→ **Data shown**:
*** Begin section ***

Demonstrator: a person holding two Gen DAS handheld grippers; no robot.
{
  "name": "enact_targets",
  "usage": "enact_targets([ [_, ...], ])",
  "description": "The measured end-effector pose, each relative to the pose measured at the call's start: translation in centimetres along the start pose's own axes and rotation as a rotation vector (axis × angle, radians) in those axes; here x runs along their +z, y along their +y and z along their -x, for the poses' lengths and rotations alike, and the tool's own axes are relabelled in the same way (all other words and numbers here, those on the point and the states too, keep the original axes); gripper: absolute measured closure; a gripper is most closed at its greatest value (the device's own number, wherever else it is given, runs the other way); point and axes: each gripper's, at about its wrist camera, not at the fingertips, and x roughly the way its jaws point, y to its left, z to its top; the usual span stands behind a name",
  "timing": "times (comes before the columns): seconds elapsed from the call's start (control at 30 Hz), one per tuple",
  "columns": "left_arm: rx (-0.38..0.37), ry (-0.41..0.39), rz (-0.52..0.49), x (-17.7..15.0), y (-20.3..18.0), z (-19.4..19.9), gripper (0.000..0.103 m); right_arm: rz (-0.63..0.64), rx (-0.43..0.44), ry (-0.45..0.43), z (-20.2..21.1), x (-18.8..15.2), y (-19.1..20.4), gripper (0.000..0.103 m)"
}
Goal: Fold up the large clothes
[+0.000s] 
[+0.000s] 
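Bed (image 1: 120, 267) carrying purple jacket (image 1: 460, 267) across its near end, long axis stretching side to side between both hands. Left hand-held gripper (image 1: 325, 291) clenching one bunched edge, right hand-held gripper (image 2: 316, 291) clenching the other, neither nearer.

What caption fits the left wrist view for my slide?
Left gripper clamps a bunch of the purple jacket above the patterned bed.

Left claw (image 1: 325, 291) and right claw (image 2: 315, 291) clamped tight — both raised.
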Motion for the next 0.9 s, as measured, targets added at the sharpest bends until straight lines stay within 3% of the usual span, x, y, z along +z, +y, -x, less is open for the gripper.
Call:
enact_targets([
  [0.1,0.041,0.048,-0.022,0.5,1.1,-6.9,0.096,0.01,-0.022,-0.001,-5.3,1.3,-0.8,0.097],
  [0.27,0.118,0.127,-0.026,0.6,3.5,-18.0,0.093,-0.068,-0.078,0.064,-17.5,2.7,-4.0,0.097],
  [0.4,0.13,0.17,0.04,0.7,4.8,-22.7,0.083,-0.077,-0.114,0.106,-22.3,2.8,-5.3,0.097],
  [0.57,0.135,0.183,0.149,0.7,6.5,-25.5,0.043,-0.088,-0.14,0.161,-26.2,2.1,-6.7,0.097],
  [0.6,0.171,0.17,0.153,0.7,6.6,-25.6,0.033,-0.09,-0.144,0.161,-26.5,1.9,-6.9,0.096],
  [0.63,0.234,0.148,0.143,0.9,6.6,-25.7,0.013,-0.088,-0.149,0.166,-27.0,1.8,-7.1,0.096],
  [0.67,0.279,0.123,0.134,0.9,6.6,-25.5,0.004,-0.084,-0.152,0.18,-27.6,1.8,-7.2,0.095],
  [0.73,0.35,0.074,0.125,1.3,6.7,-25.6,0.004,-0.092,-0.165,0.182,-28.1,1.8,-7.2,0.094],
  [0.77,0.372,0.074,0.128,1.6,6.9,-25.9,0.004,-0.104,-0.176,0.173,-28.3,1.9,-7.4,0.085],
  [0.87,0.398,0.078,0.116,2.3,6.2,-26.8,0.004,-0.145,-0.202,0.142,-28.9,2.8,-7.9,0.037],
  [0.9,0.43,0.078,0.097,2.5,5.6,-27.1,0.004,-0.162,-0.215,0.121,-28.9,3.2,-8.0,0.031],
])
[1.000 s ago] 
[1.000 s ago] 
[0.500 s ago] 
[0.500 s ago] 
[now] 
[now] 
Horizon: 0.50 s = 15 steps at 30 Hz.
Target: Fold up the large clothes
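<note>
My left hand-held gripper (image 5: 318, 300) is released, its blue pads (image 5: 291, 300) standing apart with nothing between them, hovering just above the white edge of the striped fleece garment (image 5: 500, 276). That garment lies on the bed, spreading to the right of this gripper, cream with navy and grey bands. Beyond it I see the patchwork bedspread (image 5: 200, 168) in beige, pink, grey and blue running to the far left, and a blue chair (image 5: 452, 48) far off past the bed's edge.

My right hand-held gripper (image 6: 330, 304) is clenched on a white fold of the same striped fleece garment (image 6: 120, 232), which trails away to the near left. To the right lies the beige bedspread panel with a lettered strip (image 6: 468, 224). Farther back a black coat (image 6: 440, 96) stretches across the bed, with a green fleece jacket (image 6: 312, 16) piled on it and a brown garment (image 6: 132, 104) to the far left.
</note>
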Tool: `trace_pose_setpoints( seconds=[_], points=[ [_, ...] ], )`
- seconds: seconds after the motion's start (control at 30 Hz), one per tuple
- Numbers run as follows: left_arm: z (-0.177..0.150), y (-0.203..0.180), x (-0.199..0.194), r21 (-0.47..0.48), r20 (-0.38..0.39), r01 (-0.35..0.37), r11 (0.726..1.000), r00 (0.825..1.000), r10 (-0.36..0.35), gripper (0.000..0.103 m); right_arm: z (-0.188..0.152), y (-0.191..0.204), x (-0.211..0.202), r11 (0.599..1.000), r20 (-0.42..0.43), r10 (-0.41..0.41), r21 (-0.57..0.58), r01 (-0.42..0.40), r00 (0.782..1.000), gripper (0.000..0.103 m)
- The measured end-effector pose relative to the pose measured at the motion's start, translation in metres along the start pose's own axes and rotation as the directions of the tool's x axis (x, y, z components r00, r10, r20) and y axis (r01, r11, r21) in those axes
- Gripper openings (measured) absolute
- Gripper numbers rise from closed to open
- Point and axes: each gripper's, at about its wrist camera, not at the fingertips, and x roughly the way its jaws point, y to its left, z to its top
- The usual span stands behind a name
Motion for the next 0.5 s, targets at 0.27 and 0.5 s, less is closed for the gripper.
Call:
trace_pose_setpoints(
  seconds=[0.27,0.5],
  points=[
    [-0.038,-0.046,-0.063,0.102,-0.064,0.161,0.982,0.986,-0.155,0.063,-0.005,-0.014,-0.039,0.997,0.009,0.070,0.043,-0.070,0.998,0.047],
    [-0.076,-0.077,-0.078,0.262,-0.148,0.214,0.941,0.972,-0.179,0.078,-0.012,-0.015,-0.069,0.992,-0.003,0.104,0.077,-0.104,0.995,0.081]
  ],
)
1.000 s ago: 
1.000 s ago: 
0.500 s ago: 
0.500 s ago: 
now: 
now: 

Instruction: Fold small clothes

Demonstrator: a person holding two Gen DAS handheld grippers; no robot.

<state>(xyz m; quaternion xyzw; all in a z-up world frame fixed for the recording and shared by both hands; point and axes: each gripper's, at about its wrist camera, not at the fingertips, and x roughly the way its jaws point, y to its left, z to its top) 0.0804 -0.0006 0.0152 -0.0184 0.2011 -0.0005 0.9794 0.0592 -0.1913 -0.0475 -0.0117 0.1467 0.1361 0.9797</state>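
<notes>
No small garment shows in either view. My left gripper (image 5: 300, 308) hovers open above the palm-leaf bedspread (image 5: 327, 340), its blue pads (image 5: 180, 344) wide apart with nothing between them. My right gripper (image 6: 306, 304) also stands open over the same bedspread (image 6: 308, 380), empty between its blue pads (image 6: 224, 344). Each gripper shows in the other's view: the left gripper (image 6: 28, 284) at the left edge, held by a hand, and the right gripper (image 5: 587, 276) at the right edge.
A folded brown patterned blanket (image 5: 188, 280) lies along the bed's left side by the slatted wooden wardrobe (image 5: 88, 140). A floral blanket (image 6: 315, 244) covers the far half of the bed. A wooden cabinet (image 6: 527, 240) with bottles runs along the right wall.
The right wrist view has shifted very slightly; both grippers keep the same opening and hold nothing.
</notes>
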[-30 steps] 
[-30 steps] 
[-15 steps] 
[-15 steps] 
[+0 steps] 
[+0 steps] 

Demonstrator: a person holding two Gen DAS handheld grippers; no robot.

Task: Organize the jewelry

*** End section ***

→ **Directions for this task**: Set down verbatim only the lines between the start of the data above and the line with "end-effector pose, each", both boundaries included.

→ **Answer section**:
Demonstrator: a person holding two Gen DAS handheld grippers; no robot.
{
  "name": "enact_targets",
  "usage": "enact_targets([ [_, ...], ])",
  "description": "The measured end-effector pose, each relative to the pose measured at the call's start: translation in centimetres along the start pose's own axes and rotation as a rotation vector (axis × angle, radians) in those axes; here x runs along their +z, y along their +y and z along their -x, for the poses' lengths and rotations alike, and the tool's own axes are relabelled in the same way (all other words and numbers here, those on the point and the states too, keep the original axes); gripper: absolute measured closure; a gripper is most closed at its greatest value (the device's own number, wherever else it is given, runs the other way); point and axes: each gripper's, at about its wrist camera, not at the fingertips, and x roughly the way its jaws point, y to its left, z to its top; the usual span stands behind a name",

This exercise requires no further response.